• What is expected:
Please print out every line of the material, unchanged.

• Material provided:
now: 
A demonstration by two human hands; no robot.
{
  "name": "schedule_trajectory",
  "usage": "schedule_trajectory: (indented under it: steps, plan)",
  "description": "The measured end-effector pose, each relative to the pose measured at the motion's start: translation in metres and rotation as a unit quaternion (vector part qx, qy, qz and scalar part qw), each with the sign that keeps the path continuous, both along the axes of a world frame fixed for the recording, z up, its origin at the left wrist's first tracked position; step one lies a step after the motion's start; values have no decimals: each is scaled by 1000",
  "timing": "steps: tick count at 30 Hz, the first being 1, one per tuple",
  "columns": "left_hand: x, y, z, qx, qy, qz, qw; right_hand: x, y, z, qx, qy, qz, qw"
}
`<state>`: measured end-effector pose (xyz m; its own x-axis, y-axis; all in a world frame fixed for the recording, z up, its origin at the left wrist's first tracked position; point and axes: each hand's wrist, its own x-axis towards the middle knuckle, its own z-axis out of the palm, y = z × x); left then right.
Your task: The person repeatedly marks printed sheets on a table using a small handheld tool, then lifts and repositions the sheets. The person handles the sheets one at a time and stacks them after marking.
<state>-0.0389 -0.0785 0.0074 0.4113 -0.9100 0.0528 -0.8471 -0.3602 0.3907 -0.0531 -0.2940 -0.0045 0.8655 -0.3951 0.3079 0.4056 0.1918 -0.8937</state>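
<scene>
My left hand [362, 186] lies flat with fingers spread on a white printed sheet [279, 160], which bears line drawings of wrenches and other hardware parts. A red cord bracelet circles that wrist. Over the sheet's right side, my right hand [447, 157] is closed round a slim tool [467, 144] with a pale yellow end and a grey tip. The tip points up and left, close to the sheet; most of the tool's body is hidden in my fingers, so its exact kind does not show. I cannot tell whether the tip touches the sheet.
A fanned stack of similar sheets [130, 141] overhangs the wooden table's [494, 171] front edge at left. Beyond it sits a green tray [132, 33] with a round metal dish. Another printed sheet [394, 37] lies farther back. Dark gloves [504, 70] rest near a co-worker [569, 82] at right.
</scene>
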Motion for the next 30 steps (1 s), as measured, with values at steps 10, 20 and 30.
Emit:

• Answer section:
now: 
A demonstration by two human hands; no robot.
{
  "name": "schedule_trajectory",
  "usage": "schedule_trajectory: (indented under it: steps, plan)",
  "description": "The measured end-effector pose, each relative to the pose measured at the motion's start: translation in metres and rotation as a unit quaternion (vector part qx, qy, qz and scalar part qw), each with the sign that keeps the path continuous, both along the axes of a world frame fixed for the recording, z up, its origin at the left wrist's first tracked position; step one lies a step after the motion's start; values have no decimals: each is scaled by 1000",
  "timing": "steps: tick count at 30 Hz, the first being 1, one per tuple",
  "columns": "left_hand: x, y, z, qx, qy, qz, qw; right_hand: x, y, z, qx, qy, qz, qw"
}
`<state>`: measured end-effector pose (xyz m; its own x-axis, y-axis; all in a world frame fixed for the recording, z up, its origin at the left wrist's first tracked position; point and axes: each hand's wrist, its own x-axis towards the middle knuckle, its own z-axis out of the palm, y = z × x); left then right.
Your task: The person repeatedly marks printed sheets on a table using a small handheld tool, then lifts and repositions the sheets. The person handles the sheets one at a time and stacks them after marking.
<state>-0.0389 -0.0785 0.0074 0.4113 -0.9100 0.0528 -0.8471 -0.3602 0.3907 -0.0531 -0.2940 -0.0045 0.8655 -0.3951 0.3079 0.4056 0.1918 -0.8937</state>
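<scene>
My left hand [362, 186] lies flat with fingers spread on a white printed sheet [279, 160], which bears line drawings of wrenches and other hardware parts. A red cord bracelet circles that wrist. Over the sheet's right side, my right hand [447, 157] is closed round a slim tool [467, 144] with a pale yellow end and a grey tip. The tip points up and left, close to the sheet; most of the tool's body is hidden in my fingers, so its exact kind does not show. I cannot tell whether the tip touches the sheet.
A fanned stack of similar sheets [130, 141] overhangs the wooden table's [494, 171] front edge at left. Beyond it sits a green tray [132, 33] with a round metal dish. Another printed sheet [394, 37] lies farther back. Dark gloves [504, 70] rest near a co-worker [569, 82] at right.
</scene>
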Motion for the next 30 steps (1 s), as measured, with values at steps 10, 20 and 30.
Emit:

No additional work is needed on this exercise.